KERRY: Thank you, Mr. Chairman.

Ambassador Crocker, General Petraeus, welcome. We're delighted to have you here and we thank you both for what you are doing on behalf of the country.

General Petraeus, I particularly want to thank you and acknowledge, as I don't think you've heard enough from all sides of the aisle in this country, that we really do respect and understand that you have achieved some measure of a kind of progress. And it's a progress that is within your purview as commander of armed forces and on the military field to be able to achieve. And you've done about as good a job of playing a tough hand as somebody could do.

And so, through you, to all those who've engaged in that, to our troops, we want them to understand the degree to which we respect and recognize that accomplishment.

The problem is for all of us that there's a larger set of balancing here that we have to do, and I think you know that. You've repeatedly said how you're limited to Iraq.

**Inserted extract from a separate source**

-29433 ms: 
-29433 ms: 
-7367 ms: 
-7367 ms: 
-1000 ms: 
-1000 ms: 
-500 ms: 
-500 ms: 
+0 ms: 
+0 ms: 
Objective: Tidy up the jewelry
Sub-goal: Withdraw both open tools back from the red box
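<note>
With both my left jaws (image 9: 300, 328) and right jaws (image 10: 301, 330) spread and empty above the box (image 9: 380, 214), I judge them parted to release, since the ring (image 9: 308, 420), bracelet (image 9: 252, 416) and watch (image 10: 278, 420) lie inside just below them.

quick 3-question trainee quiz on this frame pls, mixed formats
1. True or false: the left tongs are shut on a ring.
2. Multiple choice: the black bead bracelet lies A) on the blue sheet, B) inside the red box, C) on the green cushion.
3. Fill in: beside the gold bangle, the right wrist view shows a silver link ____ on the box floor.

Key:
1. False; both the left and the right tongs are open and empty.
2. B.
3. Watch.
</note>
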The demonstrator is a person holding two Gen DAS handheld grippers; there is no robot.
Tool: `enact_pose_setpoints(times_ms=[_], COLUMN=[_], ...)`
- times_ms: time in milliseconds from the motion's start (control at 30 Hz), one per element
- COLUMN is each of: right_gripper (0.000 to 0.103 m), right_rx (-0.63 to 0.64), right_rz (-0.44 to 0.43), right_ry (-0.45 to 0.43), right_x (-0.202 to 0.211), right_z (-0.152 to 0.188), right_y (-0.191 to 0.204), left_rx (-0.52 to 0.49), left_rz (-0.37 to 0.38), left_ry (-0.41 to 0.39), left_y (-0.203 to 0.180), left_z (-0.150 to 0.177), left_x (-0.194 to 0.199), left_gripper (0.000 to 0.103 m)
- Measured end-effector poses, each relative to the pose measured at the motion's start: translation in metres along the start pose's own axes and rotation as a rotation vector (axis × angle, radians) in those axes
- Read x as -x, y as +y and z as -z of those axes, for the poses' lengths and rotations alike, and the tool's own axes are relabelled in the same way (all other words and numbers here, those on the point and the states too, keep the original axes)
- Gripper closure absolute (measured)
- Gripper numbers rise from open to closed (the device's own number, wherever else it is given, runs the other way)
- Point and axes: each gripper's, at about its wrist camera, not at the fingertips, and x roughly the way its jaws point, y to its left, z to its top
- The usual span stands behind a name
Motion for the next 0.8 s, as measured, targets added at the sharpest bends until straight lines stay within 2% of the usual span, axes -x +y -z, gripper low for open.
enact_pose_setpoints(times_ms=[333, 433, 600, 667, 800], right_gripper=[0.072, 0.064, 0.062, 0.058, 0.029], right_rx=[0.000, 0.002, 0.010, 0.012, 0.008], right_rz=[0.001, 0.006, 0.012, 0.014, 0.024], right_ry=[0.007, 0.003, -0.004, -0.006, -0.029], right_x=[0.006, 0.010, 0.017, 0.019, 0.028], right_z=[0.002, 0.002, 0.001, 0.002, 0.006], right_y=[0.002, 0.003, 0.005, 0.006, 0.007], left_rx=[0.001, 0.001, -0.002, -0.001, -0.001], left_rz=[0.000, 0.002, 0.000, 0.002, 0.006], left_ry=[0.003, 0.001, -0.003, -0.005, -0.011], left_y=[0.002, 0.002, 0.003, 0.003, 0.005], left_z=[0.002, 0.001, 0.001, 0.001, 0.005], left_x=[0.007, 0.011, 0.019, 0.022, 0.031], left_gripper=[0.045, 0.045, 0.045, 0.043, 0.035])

We're not. We're looking at how we defend the larger interest of our country and protect it and do a better job of fighting the war on terror.

And so, I look at this larger field and I see a fundamental equation with respect to Iraq that essentially stays the same, notwithstanding the progress that we've made.

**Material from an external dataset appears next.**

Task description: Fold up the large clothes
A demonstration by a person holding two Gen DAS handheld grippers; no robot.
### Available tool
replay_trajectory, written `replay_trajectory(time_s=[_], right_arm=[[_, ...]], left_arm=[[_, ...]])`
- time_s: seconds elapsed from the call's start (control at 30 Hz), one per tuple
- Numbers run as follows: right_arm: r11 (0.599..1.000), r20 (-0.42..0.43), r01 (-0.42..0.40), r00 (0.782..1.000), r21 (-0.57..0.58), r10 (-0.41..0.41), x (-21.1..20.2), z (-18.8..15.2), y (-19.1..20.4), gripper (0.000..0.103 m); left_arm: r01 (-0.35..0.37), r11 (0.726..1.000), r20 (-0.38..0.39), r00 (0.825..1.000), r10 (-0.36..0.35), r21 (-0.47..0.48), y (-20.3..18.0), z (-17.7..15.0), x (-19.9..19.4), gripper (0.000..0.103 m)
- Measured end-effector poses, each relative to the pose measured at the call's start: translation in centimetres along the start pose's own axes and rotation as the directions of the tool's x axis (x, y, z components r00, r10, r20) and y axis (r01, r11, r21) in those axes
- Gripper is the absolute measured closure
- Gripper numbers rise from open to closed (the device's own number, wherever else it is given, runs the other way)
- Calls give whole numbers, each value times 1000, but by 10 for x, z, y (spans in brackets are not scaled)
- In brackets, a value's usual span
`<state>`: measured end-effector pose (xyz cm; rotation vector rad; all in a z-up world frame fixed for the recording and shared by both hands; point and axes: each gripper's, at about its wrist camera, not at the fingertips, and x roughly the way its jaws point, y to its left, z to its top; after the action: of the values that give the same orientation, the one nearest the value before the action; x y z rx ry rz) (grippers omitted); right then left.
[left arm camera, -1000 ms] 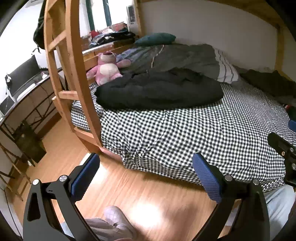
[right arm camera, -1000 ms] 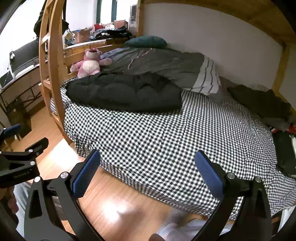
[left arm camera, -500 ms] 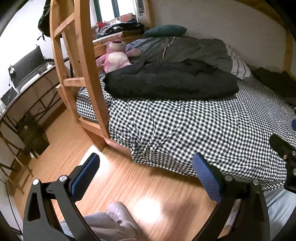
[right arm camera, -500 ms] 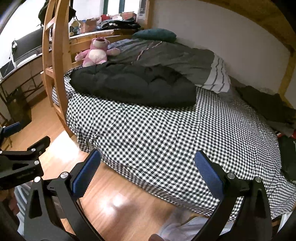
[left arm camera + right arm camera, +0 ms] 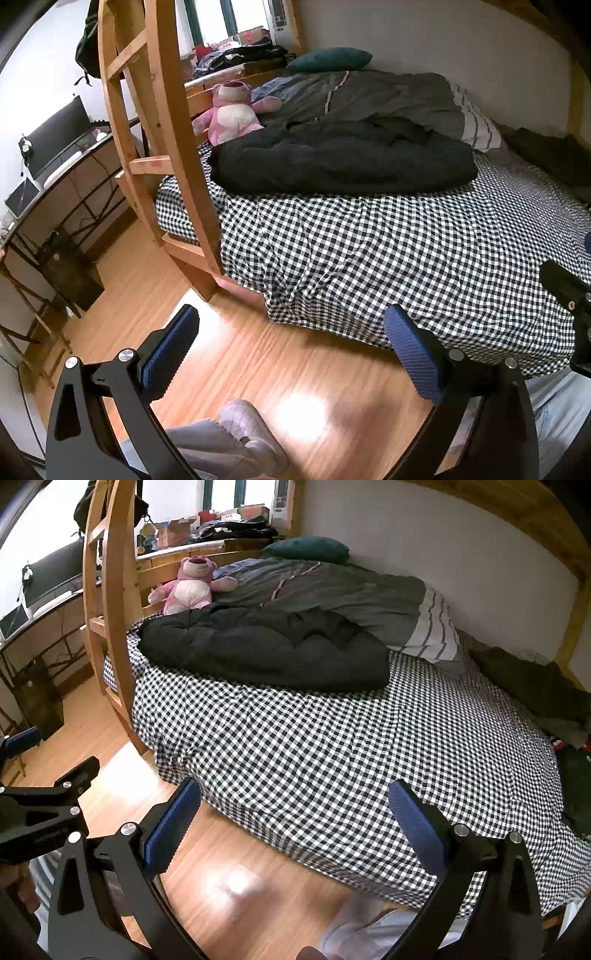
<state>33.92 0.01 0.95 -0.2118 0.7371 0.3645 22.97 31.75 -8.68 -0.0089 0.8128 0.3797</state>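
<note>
A large black padded garment lies folded across the far part of the checkered bed; it also shows in the right wrist view on the bed. My left gripper is open and empty, held over the wooden floor short of the bed's edge. My right gripper is open and empty, at the bed's near edge. Both are well apart from the garment. The left gripper shows at the left edge of the right wrist view.
A wooden bunk ladder stands at the bed's left corner. A pink plush bear, grey duvet and teal pillow lie at the head. Dark clothes pile at the right. A desk with monitor stands left.
Both grippers have shifted left and slightly nearer the bed; the ladder and garment sit further right in view. Both stay open and empty.
</note>
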Motion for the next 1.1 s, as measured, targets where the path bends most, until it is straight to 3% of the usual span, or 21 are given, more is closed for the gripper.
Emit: replay_trajectory(time_s=[1.1], right_arm=[[1000, 5, -9, 1000, 15, 9, -6, -3, 3, 3]], left_arm=[[11, 1000, -3, 1000, -11, 6, -7, -1, -3, 5]])
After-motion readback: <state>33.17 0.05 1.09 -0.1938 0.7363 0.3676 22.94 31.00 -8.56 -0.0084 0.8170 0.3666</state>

There is a fundamental struggle, sectarian power struggle taking place over which we do not have a lot of control. In fact, the Iranians have an increasing amount, partly because of our presence.

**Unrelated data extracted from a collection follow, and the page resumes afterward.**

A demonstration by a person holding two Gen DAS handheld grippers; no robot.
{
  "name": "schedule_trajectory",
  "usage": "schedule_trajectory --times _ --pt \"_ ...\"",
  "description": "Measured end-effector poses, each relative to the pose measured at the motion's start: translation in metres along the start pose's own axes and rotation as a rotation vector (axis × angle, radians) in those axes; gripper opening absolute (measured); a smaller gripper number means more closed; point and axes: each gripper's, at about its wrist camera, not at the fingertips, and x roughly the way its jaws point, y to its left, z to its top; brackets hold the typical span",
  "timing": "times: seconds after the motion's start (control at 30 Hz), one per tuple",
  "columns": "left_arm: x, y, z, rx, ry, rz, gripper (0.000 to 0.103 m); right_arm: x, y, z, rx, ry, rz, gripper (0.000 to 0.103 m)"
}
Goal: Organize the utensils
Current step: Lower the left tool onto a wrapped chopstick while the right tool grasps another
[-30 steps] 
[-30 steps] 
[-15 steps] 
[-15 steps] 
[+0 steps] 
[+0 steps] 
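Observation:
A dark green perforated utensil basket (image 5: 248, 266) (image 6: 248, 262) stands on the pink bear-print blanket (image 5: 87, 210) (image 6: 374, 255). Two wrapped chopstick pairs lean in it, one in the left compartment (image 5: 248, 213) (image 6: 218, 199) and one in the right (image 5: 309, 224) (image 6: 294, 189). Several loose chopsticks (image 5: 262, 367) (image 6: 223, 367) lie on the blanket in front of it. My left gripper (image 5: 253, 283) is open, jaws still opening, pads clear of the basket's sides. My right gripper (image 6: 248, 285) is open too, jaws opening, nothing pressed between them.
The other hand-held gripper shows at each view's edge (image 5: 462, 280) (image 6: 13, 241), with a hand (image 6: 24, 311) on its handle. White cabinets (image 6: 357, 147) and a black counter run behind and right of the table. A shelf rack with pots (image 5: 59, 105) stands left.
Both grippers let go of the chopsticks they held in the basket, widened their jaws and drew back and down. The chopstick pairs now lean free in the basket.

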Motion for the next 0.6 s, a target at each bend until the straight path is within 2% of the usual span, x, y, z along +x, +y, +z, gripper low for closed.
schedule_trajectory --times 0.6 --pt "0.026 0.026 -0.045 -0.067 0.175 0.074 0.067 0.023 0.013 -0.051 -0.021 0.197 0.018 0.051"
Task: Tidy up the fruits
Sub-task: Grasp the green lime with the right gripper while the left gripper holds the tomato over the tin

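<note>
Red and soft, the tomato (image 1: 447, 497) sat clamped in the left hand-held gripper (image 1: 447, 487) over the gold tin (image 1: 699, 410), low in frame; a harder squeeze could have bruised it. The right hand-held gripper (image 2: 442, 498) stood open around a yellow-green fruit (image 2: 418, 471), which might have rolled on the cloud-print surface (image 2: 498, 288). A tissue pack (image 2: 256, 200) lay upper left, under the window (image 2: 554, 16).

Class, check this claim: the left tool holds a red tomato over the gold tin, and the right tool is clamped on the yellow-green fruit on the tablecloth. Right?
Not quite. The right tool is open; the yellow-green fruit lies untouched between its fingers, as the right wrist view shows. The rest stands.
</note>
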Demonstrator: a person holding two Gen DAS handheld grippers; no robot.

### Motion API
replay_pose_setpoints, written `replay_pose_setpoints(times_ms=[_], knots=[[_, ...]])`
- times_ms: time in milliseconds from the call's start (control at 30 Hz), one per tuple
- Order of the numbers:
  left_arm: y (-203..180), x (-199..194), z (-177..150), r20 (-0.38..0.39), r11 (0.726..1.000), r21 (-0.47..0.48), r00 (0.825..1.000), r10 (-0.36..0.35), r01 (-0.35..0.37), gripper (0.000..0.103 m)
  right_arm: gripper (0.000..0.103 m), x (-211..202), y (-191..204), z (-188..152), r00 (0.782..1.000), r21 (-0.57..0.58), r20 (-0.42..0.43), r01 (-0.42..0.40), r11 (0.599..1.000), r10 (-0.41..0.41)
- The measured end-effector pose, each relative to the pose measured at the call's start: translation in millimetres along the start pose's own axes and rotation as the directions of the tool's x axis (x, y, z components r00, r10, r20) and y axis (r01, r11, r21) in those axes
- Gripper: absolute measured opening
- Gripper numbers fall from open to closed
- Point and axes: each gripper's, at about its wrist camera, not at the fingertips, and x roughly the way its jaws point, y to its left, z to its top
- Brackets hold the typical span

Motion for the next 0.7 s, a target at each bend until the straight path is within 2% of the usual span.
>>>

There is a dysfunctional government stumbling here and there, occasionally trying to stand up, but fundamentally, most people would agree, unable to deliver a lot of services, great difficulty to be able to reconcile the oil law, the constitutional changes, the real fundamentals that go to the core of the sectarian division.

There is a decreasing ability, as Senator Dodd has pointed to and General Odom last week before our committee, General McCafferty, General Scales, others, have all pointed to the decreasing ability of our military to sustain this over a longest period of time.

KERRY: That is a message that not only we have heard, but, believe me, our opponents have heard it. Everybody in the world has heard it, including our troops who live it with repeated deployments and stop-loss and so forth.

So the issue here is, you know, how do we see our way to conclude this successfully?

Now, in that regard, you know, there's been a lot of misinterpretation and some sloganeering and a lot of exploitation. Because I don't know anybody on our side who is suggesting you create chaos, just pull a plug, avoid responsibility. That is not the suggestion.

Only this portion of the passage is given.